Copy all entries verbatim and keep any pictures out of the copy.

■ **Supplied records**
-=-=-=-=-

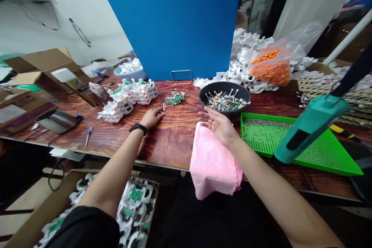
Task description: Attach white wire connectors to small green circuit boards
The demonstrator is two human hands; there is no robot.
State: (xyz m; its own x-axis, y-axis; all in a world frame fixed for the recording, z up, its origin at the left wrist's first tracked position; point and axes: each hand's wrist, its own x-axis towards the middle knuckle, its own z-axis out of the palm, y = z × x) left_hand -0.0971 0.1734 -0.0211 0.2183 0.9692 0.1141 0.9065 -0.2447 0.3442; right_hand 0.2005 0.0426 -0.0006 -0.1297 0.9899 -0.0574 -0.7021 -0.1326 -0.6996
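Note:
My left hand (151, 117), with a black band on the wrist, rests low over the tabletop with its fingers stretched forward and apart. A small white wire end shows by its fingertips; whether they touch it I cannot tell. Just beyond lies a loose pile of small green circuit boards with white wires (175, 99). My right hand (218, 124) is palm up with loosely spread fingers, in front of a dark round bowl (204, 100) of similar wired boards. Beneath it, a pink cloth (210, 155) hangs over the table's front edge; the hand partly overlaps it.
Stacked white plastic parts (142, 92) stand at left, near a screwdriver (88, 135). To the right are a green perforated tray (316, 159), a teal handled tool (312, 128) and a bag of orange pieces (271, 69). A blue panel (174, 23) rises behind. A box (155, 197) of white parts sits below.

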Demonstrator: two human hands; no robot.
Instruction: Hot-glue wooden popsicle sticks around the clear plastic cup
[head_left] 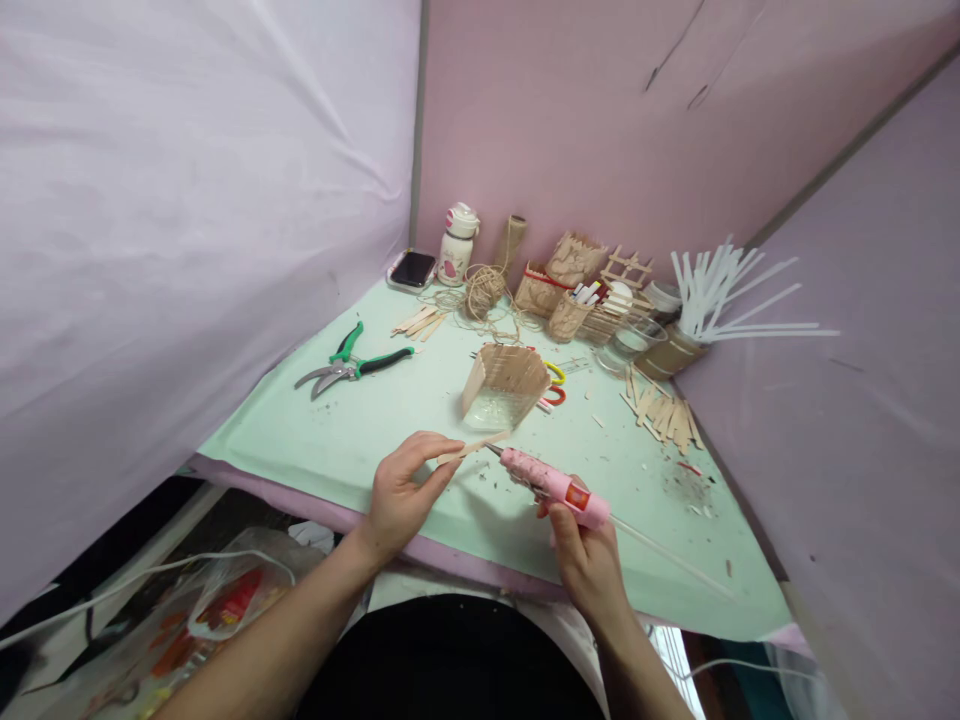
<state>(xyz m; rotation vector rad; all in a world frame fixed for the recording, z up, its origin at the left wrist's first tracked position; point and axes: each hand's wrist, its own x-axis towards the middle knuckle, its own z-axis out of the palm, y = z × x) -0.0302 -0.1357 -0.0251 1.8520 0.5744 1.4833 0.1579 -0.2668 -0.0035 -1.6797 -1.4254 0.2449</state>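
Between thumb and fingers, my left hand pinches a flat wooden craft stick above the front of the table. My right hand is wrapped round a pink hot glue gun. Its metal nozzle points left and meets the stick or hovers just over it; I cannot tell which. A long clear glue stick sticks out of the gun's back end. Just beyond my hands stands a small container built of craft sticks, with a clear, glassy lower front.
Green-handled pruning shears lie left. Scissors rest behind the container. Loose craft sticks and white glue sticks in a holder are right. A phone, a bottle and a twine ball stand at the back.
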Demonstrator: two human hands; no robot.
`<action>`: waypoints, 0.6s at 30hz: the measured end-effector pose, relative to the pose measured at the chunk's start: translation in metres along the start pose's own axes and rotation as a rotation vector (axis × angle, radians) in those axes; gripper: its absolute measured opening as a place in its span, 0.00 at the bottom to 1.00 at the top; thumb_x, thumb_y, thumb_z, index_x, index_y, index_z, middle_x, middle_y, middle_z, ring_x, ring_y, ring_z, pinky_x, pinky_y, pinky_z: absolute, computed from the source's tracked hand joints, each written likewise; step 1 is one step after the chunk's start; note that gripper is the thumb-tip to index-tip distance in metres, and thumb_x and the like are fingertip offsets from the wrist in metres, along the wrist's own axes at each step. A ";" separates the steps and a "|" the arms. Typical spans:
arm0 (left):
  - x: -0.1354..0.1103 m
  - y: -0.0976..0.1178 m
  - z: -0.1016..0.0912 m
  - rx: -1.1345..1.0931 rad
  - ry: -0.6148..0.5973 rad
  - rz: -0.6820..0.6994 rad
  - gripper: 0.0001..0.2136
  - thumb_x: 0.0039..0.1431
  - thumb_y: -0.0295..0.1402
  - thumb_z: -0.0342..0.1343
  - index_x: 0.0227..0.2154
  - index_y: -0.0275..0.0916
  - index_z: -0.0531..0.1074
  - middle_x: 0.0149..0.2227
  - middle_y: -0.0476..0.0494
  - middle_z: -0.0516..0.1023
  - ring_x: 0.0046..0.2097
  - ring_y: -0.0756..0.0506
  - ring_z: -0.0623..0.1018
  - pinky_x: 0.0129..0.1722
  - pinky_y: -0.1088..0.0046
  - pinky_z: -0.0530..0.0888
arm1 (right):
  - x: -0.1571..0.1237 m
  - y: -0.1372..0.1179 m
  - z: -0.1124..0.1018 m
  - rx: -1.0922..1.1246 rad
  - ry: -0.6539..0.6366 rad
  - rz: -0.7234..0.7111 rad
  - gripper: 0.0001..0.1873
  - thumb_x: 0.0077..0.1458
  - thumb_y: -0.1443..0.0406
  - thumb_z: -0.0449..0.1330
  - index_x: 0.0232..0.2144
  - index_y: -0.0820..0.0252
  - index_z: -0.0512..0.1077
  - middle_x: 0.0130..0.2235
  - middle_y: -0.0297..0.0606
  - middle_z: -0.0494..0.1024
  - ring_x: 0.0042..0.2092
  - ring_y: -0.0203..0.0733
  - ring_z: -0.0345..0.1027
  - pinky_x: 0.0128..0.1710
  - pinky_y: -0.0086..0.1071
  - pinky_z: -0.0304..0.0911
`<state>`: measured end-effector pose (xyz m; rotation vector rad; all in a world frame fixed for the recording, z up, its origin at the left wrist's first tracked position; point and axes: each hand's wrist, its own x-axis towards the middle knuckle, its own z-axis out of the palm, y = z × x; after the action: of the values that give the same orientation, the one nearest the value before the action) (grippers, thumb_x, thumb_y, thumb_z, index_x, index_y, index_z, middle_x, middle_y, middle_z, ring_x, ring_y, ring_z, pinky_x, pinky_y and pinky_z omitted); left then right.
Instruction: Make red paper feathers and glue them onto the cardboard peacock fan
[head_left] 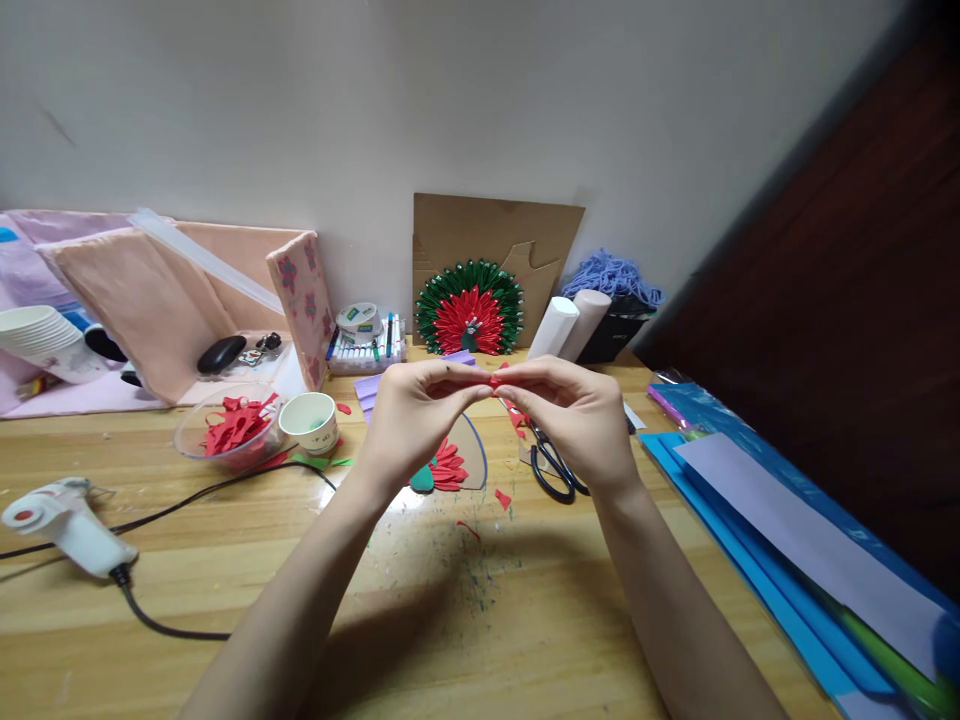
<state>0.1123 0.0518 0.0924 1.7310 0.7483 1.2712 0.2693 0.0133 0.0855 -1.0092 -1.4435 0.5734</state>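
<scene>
My left hand [424, 405] and my right hand [570, 405] meet fingertip to fingertip above the middle of the table. Between them they pinch a small red paper piece [495, 382], mostly hidden by the fingers. Below and behind my left hand lies a cardboard disc [472, 455] bearing red petals [448, 466] and a dark green shape [422, 479]; my hand covers part of it. Black-handled scissors [553, 480] lie under my right hand, their blades partly hidden. Red scraps [502, 498] are scattered on the wood nearby.
At left are a white glue gun [75, 530] with its black cord, a clear bowl of red strips [238, 425] and a paper cup [309, 425]. A red and green peacock [472, 310] leans on cardboard [495, 225] at the back. Blue folders [720, 530] line the right.
</scene>
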 end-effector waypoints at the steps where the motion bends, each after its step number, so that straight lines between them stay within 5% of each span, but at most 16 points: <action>1: 0.000 0.000 0.001 0.000 0.001 0.003 0.06 0.47 0.32 0.65 0.29 0.35 0.78 0.31 0.44 0.82 0.33 0.46 0.81 0.37 0.71 0.80 | 0.000 0.000 0.000 -0.025 0.016 -0.024 0.04 0.50 0.66 0.64 0.31 0.56 0.78 0.34 0.36 0.80 0.38 0.40 0.74 0.41 0.36 0.71; 18: -0.003 0.005 -0.004 0.379 -0.025 0.275 0.03 0.56 0.30 0.57 0.31 0.37 0.74 0.31 0.45 0.79 0.34 0.49 0.77 0.36 0.73 0.75 | 0.002 0.001 0.000 0.073 0.047 0.079 0.04 0.46 0.65 0.67 0.29 0.56 0.79 0.30 0.35 0.81 0.33 0.39 0.75 0.34 0.34 0.73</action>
<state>0.1072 0.0482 0.0963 2.2142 0.7942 1.3485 0.2695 0.0151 0.0859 -1.0185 -1.3371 0.6509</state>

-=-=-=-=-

■ **Answer section**
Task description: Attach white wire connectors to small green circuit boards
The demonstrator is two human hands; there is no robot.
State: (xyz m; its own x-axis, y-axis; all in a world frame fixed for the recording, z up, its origin at the left wrist's first tracked position; point and axes: each hand's wrist, its own x-axis towards the middle knuckle, its own z-axis out of the palm, y = z × x) left_hand -0.0971 0.1734 -0.0211 0.2183 0.9692 0.1141 0.9065 -0.2447 0.3442; right_hand 0.2005 0.0426 -0.0006 -0.1297 0.9899 -0.0574 -0.7021 -0.1326 -0.6996
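Note:
My left hand (151, 117), with a black band on the wrist, rests low over the tabletop with its fingers stretched forward and apart. A small white wire end shows by its fingertips; whether they touch it I cannot tell. Just beyond lies a loose pile of small green circuit boards with white wires (175, 99). My right hand (218, 124) is palm up with loosely spread fingers, in front of a dark round bowl (204, 100) of similar wired boards. Beneath it, a pink cloth (210, 155) hangs over the table's front edge; the hand partly overlaps it.
Stacked white plastic parts (142, 92) stand at left, near a screwdriver (88, 135). To the right are a green perforated tray (316, 159), a teal handled tool (312, 128) and a bag of orange pieces (271, 69). A blue panel (174, 23) rises behind. A box (155, 197) of white parts sits below.
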
Demonstrator: two human hands; no robot.
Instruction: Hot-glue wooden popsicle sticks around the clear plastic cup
[head_left] 
<state>(xyz m; rotation vector rad; all in a world frame fixed for the recording, z up, its origin at the left wrist's first tracked position; point and axes: each hand's wrist, its own x-axis towards the middle knuckle, its own z-axis out of the palm, y = z × x) -0.0302 -0.1357 -0.0251 1.8520 0.5744 1.4833 0.1579 -0.2668 -0.0035 -1.6797 -1.4254 0.2449</state>
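Between thumb and fingers, my left hand pinches a flat wooden craft stick above the front of the table. My right hand is wrapped round a pink hot glue gun. Its metal nozzle points left and meets the stick or hovers just over it; I cannot tell which. A long clear glue stick sticks out of the gun's back end. Just beyond my hands stands a small container built of craft sticks, with a clear, glassy lower front.
Green-handled pruning shears lie left. Scissors rest behind the container. Loose craft sticks and white glue sticks in a holder are right. A phone, a bottle and a twine ball stand at the back.
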Demonstrator: two human hands; no robot.
`<action>`: waypoints, 0.6s at 30hz: the measured end-effector pose, relative to the pose measured at the chunk's start: translation in metres along the start pose's own axes and rotation as a rotation vector (axis × angle, radians) in those axes; gripper: its absolute measured opening as a place in its span, 0.00 at the bottom to 1.00 at the top; thumb_x, thumb_y, thumb_z, index_x, index_y, index_z, middle_x, middle_y, middle_z, ring_x, ring_y, ring_z, pinky_x, pinky_y, pinky_z: absolute, computed from the source's tracked hand joints, each written likewise; step 1 is one step after the chunk's start; note that gripper is the thumb-tip to index-tip distance in metres, and thumb_x and the like are fingertip offsets from the wrist in metres, along the wrist's own axes at each step. A ";" separates the steps and a "|" the arms. Typical spans:
arm0 (left):
  - x: -0.1354..0.1103 m
  - y: -0.0976..0.1178 m
  - z: -0.1016..0.0912 m
  - rx: -1.1345..1.0931 rad
  - ry: -0.6148..0.5973 rad
  - rz: -0.6820..0.6994 rad
  - gripper: 0.0001..0.2136
  - thumb_x: 0.0039..0.1431
  - thumb_y: -0.0295..0.1402
  - thumb_z: -0.0342..0.1343
  - index_x: 0.0227..0.2154
  - index_y: -0.0275..0.0916
  - index_z: -0.0531..0.1074
  - middle_x: 0.0149..0.2227
  - middle_y: -0.0476..0.0494
  - middle_z: -0.0516..0.1023
  - ring_x: 0.0046..0.2097
  - ring_y: -0.0756..0.0506
  - ring_z: -0.0623..0.1018
  - pinky_x: 0.0129..0.1722
  - pinky_y: -0.1088..0.0046
  - pinky_z: -0.0530..0.0888
arm1 (right):
  - x: -0.1571..0.1237 m
  - y: -0.1372..0.1179 m
  - z: -0.1124..0.1018 m
  - rx: -1.0922..1.1246 rad
  - ry: -0.6539..0.6366 rad
  - rz: -0.7234..0.7111 rad
  - gripper: 0.0001..0.1873
  - thumb_x: 0.0077..0.1458
  - thumb_y: -0.1443..0.0406
  - thumb_z: -0.0449..0.1330
  - index_x: 0.0232..0.2144
  - index_y: -0.0820..0.0252
  - index_z: -0.0512..0.1077
  - middle_x: 0.0130..0.2235
  - middle_y: -0.0297..0.0606
  - middle_z: -0.0494..0.1024
  - ring_x: 0.0042..0.2092
  - ring_y: -0.0203..0.0733
  - ring_z: -0.0345..0.1027
  - pinky_x: 0.0128..0.1710
  - pinky_y: -0.0086..0.1071
  - pinky_z: -0.0304..0.0911
`<state>`: measured end-effector pose (xyz m; rotation vector rad; all in a world frame fixed for the recording, z up, its origin at the left wrist's first tracked position; point and axes: each hand's wrist, its own x-axis towards the middle knuckle, its own z-axis out of the palm, y = z × x; after the action: of the values that give the same orientation, the one nearest the value before the action) (grippers, thumb_x, thumb_y, thumb_z, index_x, index_y, index_z, middle_x, middle_y, middle_z, ring_x, ring_y, ring_z, pinky_x, pinky_y and pinky_z omitted); left then right.
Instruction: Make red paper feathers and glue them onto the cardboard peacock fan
[head_left] 
<state>0.1123 0.0518 0.0924 1.7310 0.7483 1.2712 0.2693 0.0133 0.0855 -1.0092 -1.4435 0.5734</state>
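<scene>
My left hand [424, 405] and my right hand [570, 405] meet fingertip to fingertip above the middle of the table. Between them they pinch a small red paper piece [495, 382], mostly hidden by the fingers. Below and behind my left hand lies a cardboard disc [472, 455] bearing red petals [448, 466] and a dark green shape [422, 479]; my hand covers part of it. Black-handled scissors [553, 480] lie under my right hand, their blades partly hidden. Red scraps [502, 498] are scattered on the wood nearby.
At left are a white glue gun [75, 530] with its black cord, a clear bowl of red strips [238, 425] and a paper cup [309, 425]. A red and green peacock [472, 310] leans on cardboard [495, 225] at the back. Blue folders [720, 530] line the right.
</scene>
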 end-effector waypoints at the steps where the motion bends, each after its step number, so that straight lines between them stay within 5% of each span, but at most 16 points: <action>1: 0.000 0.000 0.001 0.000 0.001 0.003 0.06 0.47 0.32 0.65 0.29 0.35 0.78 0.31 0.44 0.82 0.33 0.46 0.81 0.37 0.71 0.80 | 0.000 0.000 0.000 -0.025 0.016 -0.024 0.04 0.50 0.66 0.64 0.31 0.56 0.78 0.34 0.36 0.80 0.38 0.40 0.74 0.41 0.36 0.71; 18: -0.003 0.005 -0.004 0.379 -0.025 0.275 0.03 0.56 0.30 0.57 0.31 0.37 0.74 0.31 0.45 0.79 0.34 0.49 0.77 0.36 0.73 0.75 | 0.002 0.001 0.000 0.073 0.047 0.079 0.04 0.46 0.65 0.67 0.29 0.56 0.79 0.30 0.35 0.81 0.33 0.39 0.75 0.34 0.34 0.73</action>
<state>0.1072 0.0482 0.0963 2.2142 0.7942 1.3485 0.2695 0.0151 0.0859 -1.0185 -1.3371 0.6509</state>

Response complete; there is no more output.